Items from a data source
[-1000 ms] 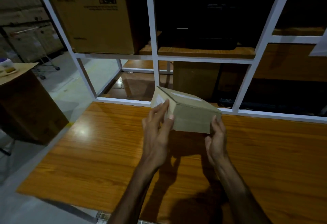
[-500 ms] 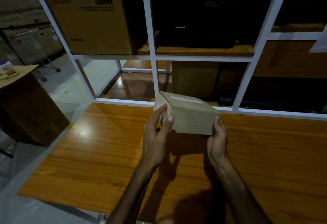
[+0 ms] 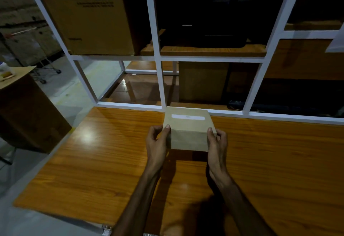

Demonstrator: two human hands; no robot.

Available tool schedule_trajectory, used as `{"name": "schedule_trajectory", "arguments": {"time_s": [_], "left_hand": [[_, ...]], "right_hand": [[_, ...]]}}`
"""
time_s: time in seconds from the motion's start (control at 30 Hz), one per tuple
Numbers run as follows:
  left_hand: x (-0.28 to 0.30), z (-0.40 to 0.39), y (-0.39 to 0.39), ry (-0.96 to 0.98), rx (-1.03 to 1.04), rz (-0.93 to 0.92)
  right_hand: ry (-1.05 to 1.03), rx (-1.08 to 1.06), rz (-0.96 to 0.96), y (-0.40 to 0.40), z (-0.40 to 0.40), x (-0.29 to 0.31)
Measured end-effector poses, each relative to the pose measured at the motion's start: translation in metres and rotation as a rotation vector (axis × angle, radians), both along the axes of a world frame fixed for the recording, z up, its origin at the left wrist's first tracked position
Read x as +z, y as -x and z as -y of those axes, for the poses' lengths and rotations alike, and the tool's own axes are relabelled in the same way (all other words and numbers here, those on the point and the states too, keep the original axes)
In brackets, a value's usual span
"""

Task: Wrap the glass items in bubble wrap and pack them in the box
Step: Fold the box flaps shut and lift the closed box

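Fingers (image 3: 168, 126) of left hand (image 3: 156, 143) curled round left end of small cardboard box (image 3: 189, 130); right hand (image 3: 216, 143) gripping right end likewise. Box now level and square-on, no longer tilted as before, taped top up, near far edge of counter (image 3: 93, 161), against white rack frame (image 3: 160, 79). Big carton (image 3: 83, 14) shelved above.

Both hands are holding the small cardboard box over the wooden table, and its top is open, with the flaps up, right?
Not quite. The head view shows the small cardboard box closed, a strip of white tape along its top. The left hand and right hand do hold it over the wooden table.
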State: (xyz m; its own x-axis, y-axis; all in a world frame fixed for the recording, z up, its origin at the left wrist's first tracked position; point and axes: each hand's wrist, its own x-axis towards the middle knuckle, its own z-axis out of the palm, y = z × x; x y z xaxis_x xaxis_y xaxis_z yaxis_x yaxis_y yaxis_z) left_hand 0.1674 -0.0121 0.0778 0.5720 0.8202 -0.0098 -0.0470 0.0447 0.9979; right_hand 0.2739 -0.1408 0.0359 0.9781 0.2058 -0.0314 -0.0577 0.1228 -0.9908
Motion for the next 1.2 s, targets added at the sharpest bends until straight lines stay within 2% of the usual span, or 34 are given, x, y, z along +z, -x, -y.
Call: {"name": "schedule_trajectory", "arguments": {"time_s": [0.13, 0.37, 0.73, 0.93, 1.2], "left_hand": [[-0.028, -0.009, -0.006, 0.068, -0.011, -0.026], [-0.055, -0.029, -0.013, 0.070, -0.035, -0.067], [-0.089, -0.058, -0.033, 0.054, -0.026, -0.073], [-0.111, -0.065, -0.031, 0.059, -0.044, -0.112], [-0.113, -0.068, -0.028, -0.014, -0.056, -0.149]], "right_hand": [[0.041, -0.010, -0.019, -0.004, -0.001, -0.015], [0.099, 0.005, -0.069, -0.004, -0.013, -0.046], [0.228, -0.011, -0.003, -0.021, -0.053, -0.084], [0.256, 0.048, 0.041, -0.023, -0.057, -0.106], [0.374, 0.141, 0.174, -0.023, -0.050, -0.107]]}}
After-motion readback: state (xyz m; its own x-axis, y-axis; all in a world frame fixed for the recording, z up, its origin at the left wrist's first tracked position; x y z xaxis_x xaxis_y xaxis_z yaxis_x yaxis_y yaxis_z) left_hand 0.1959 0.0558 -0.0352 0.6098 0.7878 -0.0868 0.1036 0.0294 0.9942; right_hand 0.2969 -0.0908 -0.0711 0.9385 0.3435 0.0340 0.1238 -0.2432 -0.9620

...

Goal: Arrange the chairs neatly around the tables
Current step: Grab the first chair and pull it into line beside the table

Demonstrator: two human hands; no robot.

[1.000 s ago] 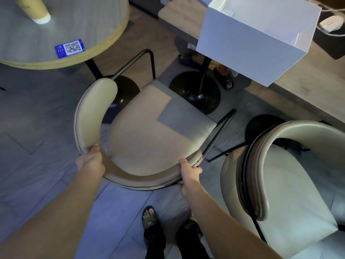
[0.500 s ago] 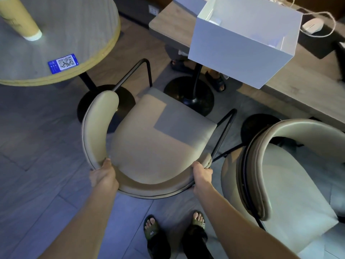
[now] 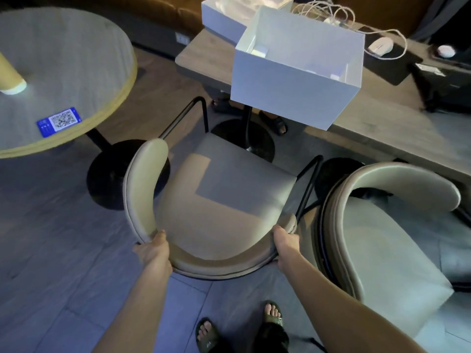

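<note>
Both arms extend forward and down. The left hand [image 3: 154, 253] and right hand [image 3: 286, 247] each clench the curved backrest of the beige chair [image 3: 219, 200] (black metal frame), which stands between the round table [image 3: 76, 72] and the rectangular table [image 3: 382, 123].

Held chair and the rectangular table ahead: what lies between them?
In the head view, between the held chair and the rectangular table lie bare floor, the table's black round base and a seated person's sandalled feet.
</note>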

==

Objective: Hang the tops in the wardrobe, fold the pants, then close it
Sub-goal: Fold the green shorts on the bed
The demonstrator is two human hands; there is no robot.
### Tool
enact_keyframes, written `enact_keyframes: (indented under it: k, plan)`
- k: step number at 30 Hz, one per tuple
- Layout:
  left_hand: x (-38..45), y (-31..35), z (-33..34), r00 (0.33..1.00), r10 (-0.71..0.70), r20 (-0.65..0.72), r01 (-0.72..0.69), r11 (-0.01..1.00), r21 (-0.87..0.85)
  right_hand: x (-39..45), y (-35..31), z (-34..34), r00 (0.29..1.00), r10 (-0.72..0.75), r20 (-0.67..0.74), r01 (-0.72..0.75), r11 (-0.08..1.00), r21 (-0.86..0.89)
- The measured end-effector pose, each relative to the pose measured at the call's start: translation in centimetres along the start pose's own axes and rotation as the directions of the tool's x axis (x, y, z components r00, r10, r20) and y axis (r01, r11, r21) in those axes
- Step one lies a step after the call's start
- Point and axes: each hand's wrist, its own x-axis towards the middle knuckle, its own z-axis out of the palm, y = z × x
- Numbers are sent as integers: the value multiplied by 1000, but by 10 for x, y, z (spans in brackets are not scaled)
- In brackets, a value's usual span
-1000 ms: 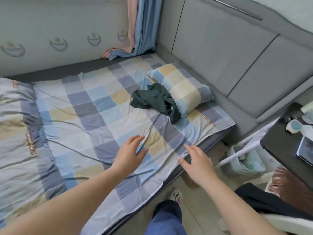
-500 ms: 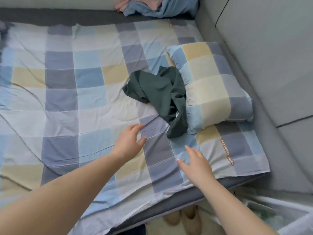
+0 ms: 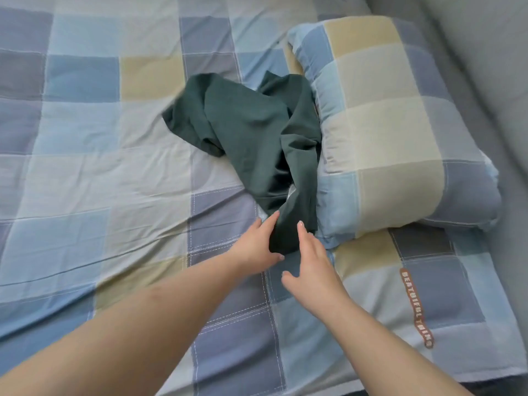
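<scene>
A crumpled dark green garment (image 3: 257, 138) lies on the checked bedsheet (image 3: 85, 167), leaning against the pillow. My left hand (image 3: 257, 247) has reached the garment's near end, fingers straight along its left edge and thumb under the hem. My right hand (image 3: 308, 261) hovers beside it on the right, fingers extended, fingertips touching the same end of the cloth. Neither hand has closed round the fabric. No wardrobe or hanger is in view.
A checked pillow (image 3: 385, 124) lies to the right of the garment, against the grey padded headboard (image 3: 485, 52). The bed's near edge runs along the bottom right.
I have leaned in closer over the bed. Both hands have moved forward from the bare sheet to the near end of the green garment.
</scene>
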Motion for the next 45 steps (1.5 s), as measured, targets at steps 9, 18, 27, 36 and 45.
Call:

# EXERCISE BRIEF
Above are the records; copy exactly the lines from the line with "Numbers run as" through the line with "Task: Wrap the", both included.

# RESULT OF THIS TASK
Numbers run as follows:
  left_hand: x (-0.28 to 0.30), z (-0.40 to 0.39), y (-0.39 to 0.39), ry (-0.96 to 0.98), rx (-1.03 to 1.04), rz (-0.93 to 0.92)
  right_hand: ry (-1.05 to 1.03), rx (-1.08 to 1.06), rz (-0.96 to 0.96), y (-0.40 to 0.40), z (-0.40 to 0.40), x (-0.29 to 0.31)
Measured end-effector poses, each relative to the pose measured at the motion's start: translation in metres and rotation as a rotation vector (axis × angle, radians), both along the axes of a world frame fixed for the recording, z up, its origin at the left wrist's first tracked position
Read x as +z, y as -x and z as -y of those axes, for the poses' lengths and rotations alike, and the tool's own axes are relabelled in the same way (all other words and numbers here, those on the point and the states too, keep the original axes)
In brackets, a value's usual span
"""

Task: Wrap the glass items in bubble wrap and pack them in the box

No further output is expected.